» What you need to do
The listing is to be reproduced in full, with no character altered.

» Supplied information
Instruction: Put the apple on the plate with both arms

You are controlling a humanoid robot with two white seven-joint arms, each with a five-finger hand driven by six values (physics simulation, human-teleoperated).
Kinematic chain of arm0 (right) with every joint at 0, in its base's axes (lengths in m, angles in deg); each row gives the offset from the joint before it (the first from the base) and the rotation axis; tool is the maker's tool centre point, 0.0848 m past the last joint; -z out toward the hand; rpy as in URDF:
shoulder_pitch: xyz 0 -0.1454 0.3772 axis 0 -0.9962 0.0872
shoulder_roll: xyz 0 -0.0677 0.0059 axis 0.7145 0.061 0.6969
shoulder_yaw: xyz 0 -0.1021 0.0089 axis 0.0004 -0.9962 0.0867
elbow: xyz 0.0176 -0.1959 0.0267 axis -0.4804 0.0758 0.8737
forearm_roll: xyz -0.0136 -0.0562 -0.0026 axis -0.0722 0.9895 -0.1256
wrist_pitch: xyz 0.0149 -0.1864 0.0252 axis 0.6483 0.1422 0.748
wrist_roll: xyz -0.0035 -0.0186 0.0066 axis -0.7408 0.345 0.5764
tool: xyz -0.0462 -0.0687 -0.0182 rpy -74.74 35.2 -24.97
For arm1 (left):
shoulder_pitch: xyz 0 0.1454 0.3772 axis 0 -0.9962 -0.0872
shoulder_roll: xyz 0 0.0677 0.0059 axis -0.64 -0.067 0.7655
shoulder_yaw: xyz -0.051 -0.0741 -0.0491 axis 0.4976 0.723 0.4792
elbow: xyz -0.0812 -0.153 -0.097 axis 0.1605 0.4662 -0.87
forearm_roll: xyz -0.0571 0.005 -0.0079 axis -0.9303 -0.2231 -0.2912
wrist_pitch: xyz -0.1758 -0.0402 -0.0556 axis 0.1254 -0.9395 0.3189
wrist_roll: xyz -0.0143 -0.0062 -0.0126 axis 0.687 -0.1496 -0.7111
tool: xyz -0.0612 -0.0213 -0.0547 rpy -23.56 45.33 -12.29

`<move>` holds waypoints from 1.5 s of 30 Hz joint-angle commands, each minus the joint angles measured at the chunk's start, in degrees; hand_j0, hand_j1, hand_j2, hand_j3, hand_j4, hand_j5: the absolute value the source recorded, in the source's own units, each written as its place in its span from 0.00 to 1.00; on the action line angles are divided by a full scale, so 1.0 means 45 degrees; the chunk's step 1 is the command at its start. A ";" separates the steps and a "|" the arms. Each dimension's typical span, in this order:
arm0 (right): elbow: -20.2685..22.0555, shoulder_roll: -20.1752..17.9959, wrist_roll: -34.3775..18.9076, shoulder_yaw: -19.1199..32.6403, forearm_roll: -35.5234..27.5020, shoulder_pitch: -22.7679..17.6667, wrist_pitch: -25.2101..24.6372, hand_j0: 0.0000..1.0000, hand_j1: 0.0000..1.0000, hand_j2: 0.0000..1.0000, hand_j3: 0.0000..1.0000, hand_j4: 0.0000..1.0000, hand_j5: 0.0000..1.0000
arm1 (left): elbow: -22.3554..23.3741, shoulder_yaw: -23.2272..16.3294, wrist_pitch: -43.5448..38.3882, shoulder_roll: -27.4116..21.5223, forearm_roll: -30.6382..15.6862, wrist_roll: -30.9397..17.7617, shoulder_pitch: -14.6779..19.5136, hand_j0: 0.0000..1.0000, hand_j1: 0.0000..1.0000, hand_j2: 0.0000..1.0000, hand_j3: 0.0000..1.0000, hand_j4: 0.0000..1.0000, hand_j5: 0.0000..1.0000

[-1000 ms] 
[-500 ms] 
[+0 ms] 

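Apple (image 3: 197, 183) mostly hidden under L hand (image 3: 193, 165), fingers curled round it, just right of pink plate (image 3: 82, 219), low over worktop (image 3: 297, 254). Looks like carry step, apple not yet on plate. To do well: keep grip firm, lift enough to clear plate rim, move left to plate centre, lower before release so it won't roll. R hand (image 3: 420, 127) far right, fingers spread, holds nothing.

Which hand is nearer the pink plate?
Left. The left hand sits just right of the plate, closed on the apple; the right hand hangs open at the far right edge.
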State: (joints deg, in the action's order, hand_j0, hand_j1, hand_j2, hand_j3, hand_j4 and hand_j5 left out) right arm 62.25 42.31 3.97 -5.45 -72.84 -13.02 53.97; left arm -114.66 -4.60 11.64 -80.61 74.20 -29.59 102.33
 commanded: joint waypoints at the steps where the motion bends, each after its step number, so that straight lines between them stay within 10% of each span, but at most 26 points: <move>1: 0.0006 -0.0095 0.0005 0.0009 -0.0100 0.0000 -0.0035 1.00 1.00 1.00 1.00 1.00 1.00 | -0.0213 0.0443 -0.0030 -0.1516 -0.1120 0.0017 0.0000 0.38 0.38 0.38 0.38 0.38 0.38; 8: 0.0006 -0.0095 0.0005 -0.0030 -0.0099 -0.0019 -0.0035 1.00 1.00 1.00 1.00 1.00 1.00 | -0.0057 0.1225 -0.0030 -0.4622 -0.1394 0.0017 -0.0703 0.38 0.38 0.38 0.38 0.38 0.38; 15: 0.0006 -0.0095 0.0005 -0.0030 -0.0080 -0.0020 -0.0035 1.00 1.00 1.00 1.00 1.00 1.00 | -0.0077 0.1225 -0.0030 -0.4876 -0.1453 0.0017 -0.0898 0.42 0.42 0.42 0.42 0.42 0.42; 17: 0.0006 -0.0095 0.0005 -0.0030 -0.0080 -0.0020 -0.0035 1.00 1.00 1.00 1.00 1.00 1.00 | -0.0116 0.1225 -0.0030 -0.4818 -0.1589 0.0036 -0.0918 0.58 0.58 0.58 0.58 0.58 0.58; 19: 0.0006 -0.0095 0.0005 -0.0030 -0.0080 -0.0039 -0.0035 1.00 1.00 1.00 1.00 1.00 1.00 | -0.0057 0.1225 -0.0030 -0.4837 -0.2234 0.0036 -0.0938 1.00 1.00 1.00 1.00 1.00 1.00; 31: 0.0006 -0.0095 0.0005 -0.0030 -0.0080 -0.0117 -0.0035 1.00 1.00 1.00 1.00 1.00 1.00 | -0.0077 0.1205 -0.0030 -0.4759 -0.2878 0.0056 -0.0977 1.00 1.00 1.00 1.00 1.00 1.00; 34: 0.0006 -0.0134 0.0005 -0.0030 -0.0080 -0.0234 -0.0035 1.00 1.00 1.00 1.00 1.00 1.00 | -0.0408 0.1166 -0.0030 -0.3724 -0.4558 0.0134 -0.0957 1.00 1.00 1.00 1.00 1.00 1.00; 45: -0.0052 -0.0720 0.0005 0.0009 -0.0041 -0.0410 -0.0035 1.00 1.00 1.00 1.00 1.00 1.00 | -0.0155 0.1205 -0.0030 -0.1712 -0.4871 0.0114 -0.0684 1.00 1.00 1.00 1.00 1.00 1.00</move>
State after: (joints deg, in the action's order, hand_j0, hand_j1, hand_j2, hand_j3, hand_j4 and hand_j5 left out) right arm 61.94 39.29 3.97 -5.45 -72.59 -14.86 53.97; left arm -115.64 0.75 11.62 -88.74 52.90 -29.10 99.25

» Task solution
Instruction: Put the apple on the plate with both arms

You are controlling a humanoid robot with two white seven-joint arms, each with a five-finger hand driven by six values (physics simulation, human-teleoperated).
Kinematic chain of arm0 (right) with every joint at 0, in its base's axes (lengths in m, angles in deg); each row gives the offset from the joint before it (the first from the base) and the rotation axis; tool is the maker's tool centre point, 0.0848 m past the last joint; -z out toward the hand; rpy as in URDF:
shoulder_pitch: xyz 0 -0.1454 0.3772 axis 0 -0.9962 0.0872
shoulder_roll: xyz 0 -0.0677 0.0059 axis 0.7145 0.061 0.6969
shoulder_yaw: xyz 0 -0.1021 0.0089 axis 0.0004 -0.9962 0.0867
elbow: xyz 0.0176 -0.1959 0.0267 axis -0.4804 0.0758 0.8737
forearm_roll: xyz -0.0136 -0.0562 -0.0026 axis -0.0722 0.9895 -0.1256
wrist_pitch: xyz 0.0149 -0.1864 0.0252 axis 0.6483 0.1422 0.748
wrist_roll: xyz -0.0035 -0.0186 0.0066 axis -0.7408 0.345 0.5764
tool: xyz -0.0462 -0.0687 -0.0182 rpy -74.74 35.2 -24.97
For arm1 (left):
shoulder_pitch: xyz 0 0.1454 0.3772 axis 0 -0.9962 -0.0872
shoulder_roll: xyz 0 0.0677 0.0059 axis -0.64 -0.067 0.7655
shoulder_yaw: xyz -0.051 -0.0741 -0.0491 axis 0.4976 0.723 0.4792
elbow: xyz -0.0812 -0.153 -0.097 axis 0.1605 0.4662 -0.87
forearm_roll: xyz -0.0571 0.005 -0.0079 axis -0.9303 -0.2231 -0.2912
wrist_pitch: xyz -0.1758 -0.0402 -0.0556 axis 0.1254 -0.9395 0.3189
wrist_roll: xyz -0.0143 -0.0062 -0.0126 axis 0.687 -0.1496 -0.7111
tool: xyz -0.0612 -0.0213 -0.0547 rpy -23.56 45.33 -12.29

`<move>` holds waypoints from 1.5 s of 30 Hz joint-angle commands, each minus the joint angles measured at the chunk's start, in degrees; hand_j0, hand_j1, hand_j2, hand_j3, hand_j4, hand_j5: the absolute value the source recorded, in the source's own units, each written as its place in its span from 0.00 to 1.00; on the action line angles are divided by a full scale, so 1.0 means 45 degrees; the chunk's step 1 is the command at its start. A ";" separates the steps and a "|" the arms. Each dimension's typical span, in this order:
arm0 (right): elbow: -20.2685..22.0555, shoulder_roll: -20.1752..17.9959, wrist_roll: -34.3775..18.9076, shoulder_yaw: -19.1199..32.6403, forearm_roll: -35.5234..27.5020, shoulder_pitch: -22.7679..17.6667, wrist_pitch: -25.2101..24.6372, hand_j0: 0.0000..1.0000, hand_j1: 0.0000..1.0000, hand_j2: 0.0000..1.0000, hand_j3: 0.0000..1.0000, hand_j4: 0.0000..1.0000, hand_j5: 0.0000..1.0000
arm1 (left): elbow: -22.3554..23.3741, shoulder_yaw: -23.2272..16.3294, wrist_pitch: -43.5448..38.3882, shoulder_roll: -27.4116..21.5223, forearm_roll: -30.6382..15.6862, wrist_roll: -30.9397..17.7617, shoulder_pitch: -14.6779..19.5136, hand_j0: 0.0000..1.0000, hand_j1: 0.0000..1.0000, hand_j2: 0.0000..1.0000, hand_j3: 0.0000..1.0000, hand_j4: 0.0000..1.0000, hand_j5: 0.0000..1.0000

[-1000 ms] 
[-500 ms] 
[+0 ms] 

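Apple (image 3: 197, 183) mostly hidden under L hand (image 3: 193, 165), fingers curled round it, just right of pink plate (image 3: 82, 219), low over worktop (image 3: 297, 254). Looks like carry step, apple not yet on plate. To do well: keep grip firm, lift enough to clear plate rim, move left to plate centre, lower before release so it won't roll. R hand (image 3: 420, 127) far right, fingers spread, holds nothing.

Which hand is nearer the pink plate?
Left. The left hand sits just right of the plate, closed on the apple; the right hand hangs open at the far right edge.
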State: (joints deg, in the action's order, hand_j0, hand_j1, hand_j2, hand_j3, hand_j4 and hand_j5 left out) right arm 62.25 42.31 3.97 -5.45 -72.84 -13.02 53.97; left arm -114.66 -4.60 11.64 -80.61 74.20 -29.59 102.33
 commanded: joint waypoints at the steps where the motion bends, each after its step number, so that straight lines between them stay within 10% of each span, but at most 26 points: <move>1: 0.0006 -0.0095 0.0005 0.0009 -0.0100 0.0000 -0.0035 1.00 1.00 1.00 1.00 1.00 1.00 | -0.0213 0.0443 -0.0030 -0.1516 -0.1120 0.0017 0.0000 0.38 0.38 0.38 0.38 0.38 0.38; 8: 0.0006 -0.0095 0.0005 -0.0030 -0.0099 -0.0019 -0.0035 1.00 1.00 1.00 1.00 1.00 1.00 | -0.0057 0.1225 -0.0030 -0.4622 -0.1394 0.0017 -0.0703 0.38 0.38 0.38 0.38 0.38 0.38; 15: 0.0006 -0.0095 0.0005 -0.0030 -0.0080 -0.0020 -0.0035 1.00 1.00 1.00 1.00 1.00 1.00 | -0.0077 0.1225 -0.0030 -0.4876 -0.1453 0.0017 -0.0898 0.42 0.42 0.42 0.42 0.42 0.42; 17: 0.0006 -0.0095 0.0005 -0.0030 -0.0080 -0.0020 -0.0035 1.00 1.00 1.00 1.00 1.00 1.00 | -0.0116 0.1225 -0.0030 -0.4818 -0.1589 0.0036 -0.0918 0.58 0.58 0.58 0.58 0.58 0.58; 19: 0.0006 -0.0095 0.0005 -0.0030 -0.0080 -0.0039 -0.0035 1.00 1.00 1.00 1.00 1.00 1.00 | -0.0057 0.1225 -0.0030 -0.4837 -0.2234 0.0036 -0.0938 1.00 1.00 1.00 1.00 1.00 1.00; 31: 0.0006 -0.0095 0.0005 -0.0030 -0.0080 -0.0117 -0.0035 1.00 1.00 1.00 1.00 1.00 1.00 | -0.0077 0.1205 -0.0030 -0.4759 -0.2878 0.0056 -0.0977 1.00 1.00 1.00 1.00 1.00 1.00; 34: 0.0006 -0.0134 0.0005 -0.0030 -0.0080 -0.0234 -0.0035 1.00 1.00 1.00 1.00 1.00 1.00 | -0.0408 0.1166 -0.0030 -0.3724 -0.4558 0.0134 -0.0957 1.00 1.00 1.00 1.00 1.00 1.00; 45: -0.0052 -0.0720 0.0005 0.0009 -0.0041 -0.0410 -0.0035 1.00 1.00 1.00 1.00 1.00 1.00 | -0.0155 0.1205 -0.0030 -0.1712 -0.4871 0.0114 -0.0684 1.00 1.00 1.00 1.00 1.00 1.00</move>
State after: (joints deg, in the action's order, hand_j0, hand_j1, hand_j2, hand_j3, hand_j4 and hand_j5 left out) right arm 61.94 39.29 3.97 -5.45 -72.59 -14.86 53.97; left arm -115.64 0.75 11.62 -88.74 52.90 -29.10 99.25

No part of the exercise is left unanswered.